▶ How to complete this task
Omit the images, then repeat the listing exactly.

▶ Raw data
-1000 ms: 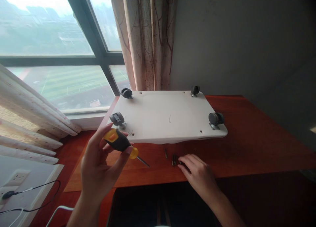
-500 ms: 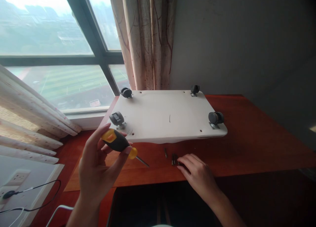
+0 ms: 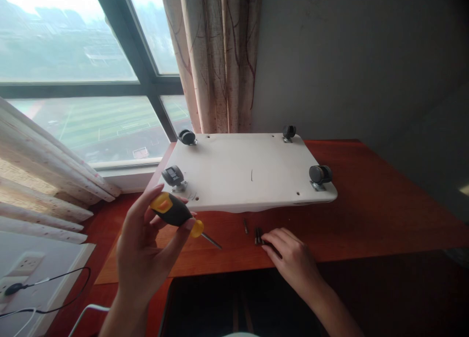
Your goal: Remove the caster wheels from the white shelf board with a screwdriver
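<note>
My left hand [image 3: 144,244] is wrapped round a yellow-and-black screwdriver [image 3: 172,210], raised above the near left edge of the table. Its metal shaft points down and to the right. On the wood, my right hand [image 3: 287,249] has thumb and fingers pinched at the end of a small row of screws [image 3: 257,236]. The piece at its fingertips is mostly hidden. One more screw [image 3: 245,226] lies apart, a little further left. Behind them rests a white board [image 3: 234,166] with a caster at each corner, wheels facing up; the near left caster [image 3: 174,177] is closest to the screwdriver.
The board lies on a reddish wooden table [image 3: 370,205]. A dark chair [image 3: 205,307] stands against the near edge. To the left are a window [image 3: 73,39], curtains [image 3: 220,58] and a wall socket [image 3: 29,264] with cords. A grey wall rises behind.
My right hand has shifted very slightly left, and one more screw shows beside its fingertips. My left hand and the screwdriver have stayed nearly still.
</note>
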The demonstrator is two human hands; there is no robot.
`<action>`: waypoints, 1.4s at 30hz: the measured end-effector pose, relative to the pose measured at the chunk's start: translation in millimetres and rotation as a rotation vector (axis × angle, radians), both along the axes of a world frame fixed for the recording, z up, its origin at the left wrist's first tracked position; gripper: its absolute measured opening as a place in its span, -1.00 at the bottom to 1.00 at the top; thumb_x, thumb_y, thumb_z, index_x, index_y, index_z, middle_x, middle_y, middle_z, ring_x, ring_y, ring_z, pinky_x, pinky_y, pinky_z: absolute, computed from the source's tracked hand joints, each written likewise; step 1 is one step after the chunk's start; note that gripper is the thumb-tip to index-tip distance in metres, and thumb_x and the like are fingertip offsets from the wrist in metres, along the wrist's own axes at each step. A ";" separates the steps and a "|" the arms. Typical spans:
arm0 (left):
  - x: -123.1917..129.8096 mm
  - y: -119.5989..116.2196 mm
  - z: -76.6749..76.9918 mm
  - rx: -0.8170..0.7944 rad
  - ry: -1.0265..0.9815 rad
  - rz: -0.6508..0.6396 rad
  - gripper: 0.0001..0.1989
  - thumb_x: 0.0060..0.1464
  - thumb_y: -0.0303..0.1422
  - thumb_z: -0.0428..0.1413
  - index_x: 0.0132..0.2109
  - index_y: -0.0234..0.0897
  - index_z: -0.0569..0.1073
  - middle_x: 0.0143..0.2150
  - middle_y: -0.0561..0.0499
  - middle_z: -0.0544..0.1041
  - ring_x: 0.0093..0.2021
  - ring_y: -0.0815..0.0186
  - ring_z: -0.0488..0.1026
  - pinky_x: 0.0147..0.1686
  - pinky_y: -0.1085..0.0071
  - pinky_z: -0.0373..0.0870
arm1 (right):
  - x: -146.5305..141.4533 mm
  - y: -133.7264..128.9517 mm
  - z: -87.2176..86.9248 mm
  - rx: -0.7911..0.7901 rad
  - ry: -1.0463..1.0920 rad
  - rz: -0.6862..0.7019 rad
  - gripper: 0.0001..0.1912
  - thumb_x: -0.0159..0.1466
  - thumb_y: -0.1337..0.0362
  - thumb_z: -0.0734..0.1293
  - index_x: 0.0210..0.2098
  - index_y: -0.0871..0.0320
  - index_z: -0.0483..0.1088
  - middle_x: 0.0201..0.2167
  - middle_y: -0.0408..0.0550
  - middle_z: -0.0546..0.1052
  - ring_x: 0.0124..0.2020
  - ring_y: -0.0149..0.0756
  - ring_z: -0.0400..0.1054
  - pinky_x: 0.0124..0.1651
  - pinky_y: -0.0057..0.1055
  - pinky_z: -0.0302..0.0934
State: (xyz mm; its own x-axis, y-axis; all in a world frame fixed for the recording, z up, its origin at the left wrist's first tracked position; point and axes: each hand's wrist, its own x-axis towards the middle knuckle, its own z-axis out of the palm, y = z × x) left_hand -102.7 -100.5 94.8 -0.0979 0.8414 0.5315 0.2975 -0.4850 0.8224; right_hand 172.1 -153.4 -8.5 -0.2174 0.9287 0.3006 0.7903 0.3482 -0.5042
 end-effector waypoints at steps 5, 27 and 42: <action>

▶ Result of the task
-1000 ms: 
-500 ms: 
+0 ms: 
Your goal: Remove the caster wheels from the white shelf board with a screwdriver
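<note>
My left hand [image 3: 144,244] is wrapped round a yellow-and-black screwdriver [image 3: 172,210], raised above the near left edge of the table. Its metal shaft points down and to the right. On the wood, my right hand [image 3: 287,249] has thumb and fingers pinched at the end of a small row of screws [image 3: 257,236]. The piece at its fingertips is mostly hidden. One more screw [image 3: 245,226] lies apart, a little further left. Behind them rests a white board [image 3: 234,166] with a caster at each corner, wheels facing up; the near left caster [image 3: 174,177] is closest to the screwdriver.
The board lies on a reddish wooden table [image 3: 370,205]. A dark chair [image 3: 205,307] stands against the near edge. To the left are a window [image 3: 73,39], curtains [image 3: 220,58] and a wall socket [image 3: 29,264] with cords. A grey wall rises behind.
My right hand has shifted very slightly left, and one more screw shows beside its fingertips. My left hand and the screwdriver have stayed nearly still.
</note>
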The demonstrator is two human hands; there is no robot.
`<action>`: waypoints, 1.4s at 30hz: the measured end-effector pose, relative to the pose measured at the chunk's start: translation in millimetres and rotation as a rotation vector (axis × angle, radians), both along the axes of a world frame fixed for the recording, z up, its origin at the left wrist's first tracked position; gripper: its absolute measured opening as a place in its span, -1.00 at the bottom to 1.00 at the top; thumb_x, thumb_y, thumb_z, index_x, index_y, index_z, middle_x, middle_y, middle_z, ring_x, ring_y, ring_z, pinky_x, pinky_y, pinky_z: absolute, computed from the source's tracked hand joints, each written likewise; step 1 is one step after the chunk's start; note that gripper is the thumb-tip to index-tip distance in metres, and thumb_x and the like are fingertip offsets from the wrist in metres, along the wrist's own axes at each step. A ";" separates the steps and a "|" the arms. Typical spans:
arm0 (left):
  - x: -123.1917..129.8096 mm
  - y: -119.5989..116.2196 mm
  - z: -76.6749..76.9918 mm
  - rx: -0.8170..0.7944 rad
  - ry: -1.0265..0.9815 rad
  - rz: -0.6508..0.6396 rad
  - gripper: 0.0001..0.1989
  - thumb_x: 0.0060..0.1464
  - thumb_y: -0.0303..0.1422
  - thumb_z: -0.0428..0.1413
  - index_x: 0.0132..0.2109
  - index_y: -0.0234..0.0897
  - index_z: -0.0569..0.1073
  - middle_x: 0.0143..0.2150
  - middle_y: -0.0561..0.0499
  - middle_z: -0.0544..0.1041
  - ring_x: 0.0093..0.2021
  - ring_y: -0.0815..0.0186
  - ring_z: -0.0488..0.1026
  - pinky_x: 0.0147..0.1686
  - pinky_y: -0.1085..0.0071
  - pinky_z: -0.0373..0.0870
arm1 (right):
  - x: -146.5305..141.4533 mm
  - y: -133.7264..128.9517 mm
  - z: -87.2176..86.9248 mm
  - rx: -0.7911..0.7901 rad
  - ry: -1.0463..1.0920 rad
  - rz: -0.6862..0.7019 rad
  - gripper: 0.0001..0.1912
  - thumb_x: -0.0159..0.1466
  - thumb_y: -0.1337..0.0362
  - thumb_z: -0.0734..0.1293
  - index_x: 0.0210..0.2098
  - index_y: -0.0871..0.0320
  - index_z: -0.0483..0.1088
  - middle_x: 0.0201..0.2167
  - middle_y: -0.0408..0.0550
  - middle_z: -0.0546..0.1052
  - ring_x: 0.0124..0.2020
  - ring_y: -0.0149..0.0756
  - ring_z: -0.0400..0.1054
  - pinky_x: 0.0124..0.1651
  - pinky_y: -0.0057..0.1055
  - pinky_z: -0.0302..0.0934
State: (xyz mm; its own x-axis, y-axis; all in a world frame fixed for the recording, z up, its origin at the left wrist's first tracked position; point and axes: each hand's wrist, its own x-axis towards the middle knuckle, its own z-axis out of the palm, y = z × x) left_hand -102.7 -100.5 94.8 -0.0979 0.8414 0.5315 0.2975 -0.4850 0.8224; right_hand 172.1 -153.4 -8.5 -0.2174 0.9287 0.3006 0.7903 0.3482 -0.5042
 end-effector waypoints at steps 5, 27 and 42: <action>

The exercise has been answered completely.